SECTION V.4Fees. On the Amendment No. 4 Effective Date, the Borrower shall have paid, or caused to be paid, to the Administrative Agent, for the account of each Incremental Extended Term A Facility Lender and each Incremental Extended Revolving Lender, an amendment fee equal to 0.25% of the sum of the principal amount of such Incremental Extended Term A Facility Lender’s and such Incremental Extended Revolving Lender’s Incremental Extended Term A Facility Loans and Incremental Extended Revolving Commitments.

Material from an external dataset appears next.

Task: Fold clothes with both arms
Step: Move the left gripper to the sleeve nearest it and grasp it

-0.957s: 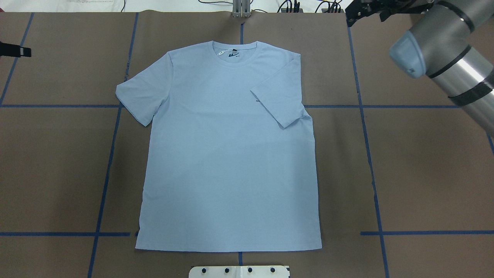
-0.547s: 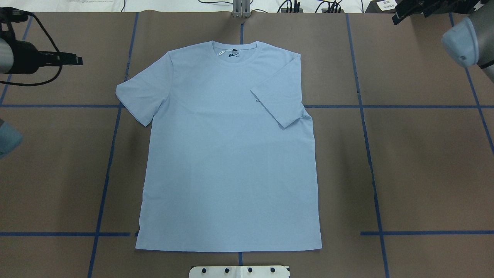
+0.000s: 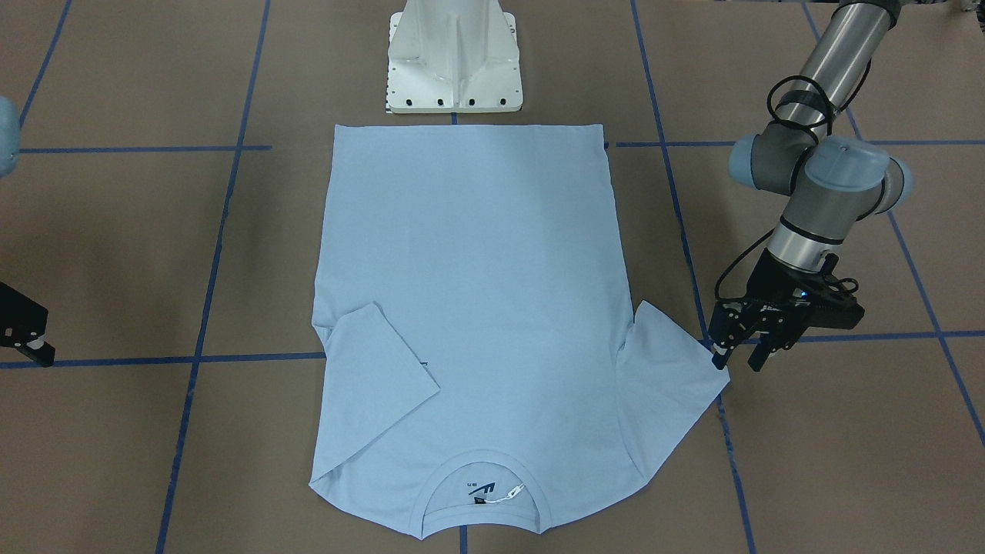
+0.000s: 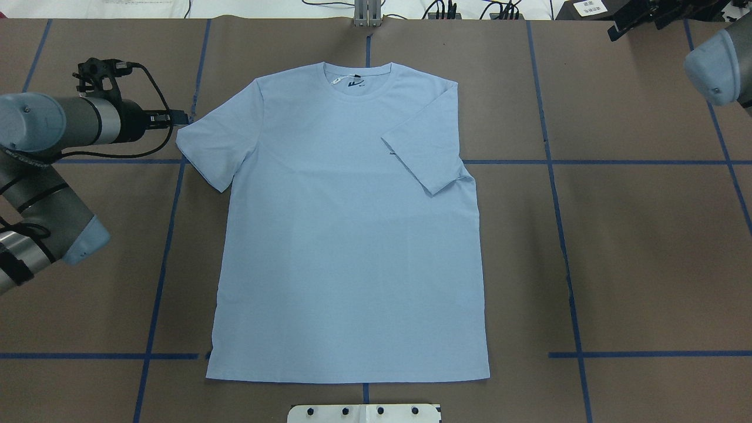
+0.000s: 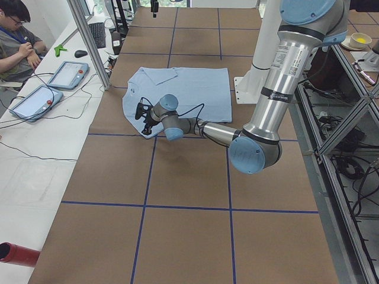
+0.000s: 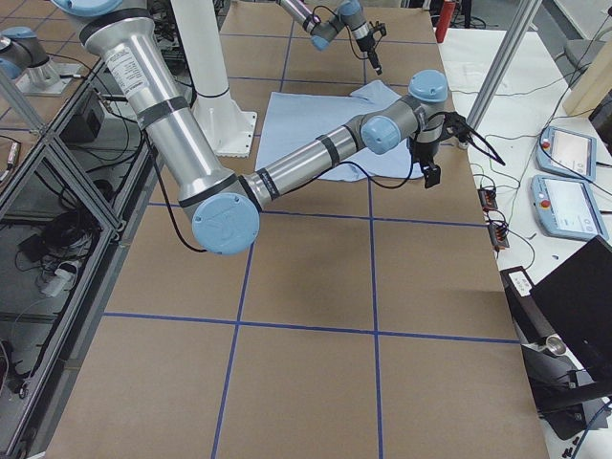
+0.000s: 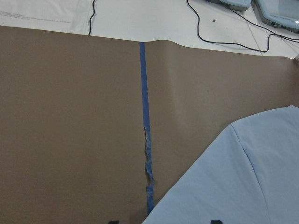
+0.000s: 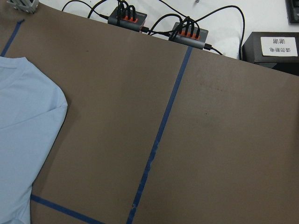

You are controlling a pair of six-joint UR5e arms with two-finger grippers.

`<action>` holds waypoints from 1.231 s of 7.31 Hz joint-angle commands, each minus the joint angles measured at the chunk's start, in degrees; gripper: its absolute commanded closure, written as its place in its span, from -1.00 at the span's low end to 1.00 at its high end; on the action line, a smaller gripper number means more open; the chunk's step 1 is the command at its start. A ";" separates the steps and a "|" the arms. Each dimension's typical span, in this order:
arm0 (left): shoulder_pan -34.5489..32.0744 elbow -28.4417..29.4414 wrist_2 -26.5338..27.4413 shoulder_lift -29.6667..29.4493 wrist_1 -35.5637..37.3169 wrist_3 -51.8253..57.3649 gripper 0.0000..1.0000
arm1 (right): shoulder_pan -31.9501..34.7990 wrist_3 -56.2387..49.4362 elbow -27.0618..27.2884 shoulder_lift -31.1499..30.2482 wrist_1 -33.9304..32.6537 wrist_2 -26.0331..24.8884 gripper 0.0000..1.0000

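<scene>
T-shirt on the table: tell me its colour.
Light blue; the T-shirt shows best in the overhead exterior view.

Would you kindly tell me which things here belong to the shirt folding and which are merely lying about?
For the job: light blue short-sleeved T-shirt; black two-fingered left gripper, open; black right gripper.
Lying about: white pedestal base; grey cable hubs with orange plugs; grey tablet-like pendants.

Nothing legible: neck label (image 4: pixel 354 83) on T-shirt (image 4: pixel 352 235) is dark logo only; white sticker (image 8: pixel 279 45) on black box (image 8: pixel 271 63) has unreadable print
</scene>
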 commanded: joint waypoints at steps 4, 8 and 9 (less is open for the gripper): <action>1.04 6.92 2.46 -3.55 -0.67 0.18 -0.26 | 0.01 -0.10 0.06 -0.14 -0.07 -0.27 -1.00; 2.27 6.66 2.37 -3.29 -0.84 -0.17 -0.19 | 0.01 -0.02 0.06 -0.31 0.02 -0.27 -1.00; 2.53 6.57 2.37 -3.11 -0.93 -0.17 -0.13 | 0.01 -0.02 0.14 -0.31 0.02 -0.27 -1.00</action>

SECTION V.5KYC Information. (a) The Administrative Agent, each Incremental Extended Term A Facility Lender and each Incremental Extended Revolving Lender shall have received, at least five (5) days prior to the Amendment No. 4 Effective Date, all documentation and other information reasonably requested in writing at least ten (10) days prior to the Amendment No. 4 Effective Date that the Administrative Agent, such Incremental Extended Term A Facility Lender or such Incremental Extended Revolving Lender reasonably determines is required by regulatory authorities from the Credit Parties under applicable “know your customer” and anti-money laundering rules and regulations, including without limitation the Patriot Act and (b) to the extent the Borrower qualifies as a “legal entity customer” under the Beneficial Ownership Regulation, at least three (3) days prior to the Amendment No. 4 Effective Date, any Incremental Extended Term A Facility Lender or Incremental Extended Revolving Lender that has requested, in a written notice to the Borrower at least five (5) days prior to the Amendment No. 4 Effective Date, a Beneficial Ownership Certification in relation to the Borrower shall have received such Beneficial Ownership Certification (provided that, upon the execution and delivery by such Lender of its signature page to this Amendment, the condition set forth in this clause (b) shall be deemed to be satisfied).
SECTION V.6Legal Opinion. The Administrative Agent shall have received the following opinions, each of which shall be addressed to the Administrative Agent, the Collateral Agent and the Lenders, dated as of the Amendment No. 4 Effective Date and covering such matters as the Administrative Agent shall reasonably request in a manner customary for transactions of this type:
(a)an opinion of Xxxxxx & Xxxxxxx LLP, special counsel to the Credit Parties; and
(b)an opinion of Xxxxxxxxxx Xxxxx Xxxxxx Xxxxxxx, LLP, Nevada local counsel to the Credit Parties.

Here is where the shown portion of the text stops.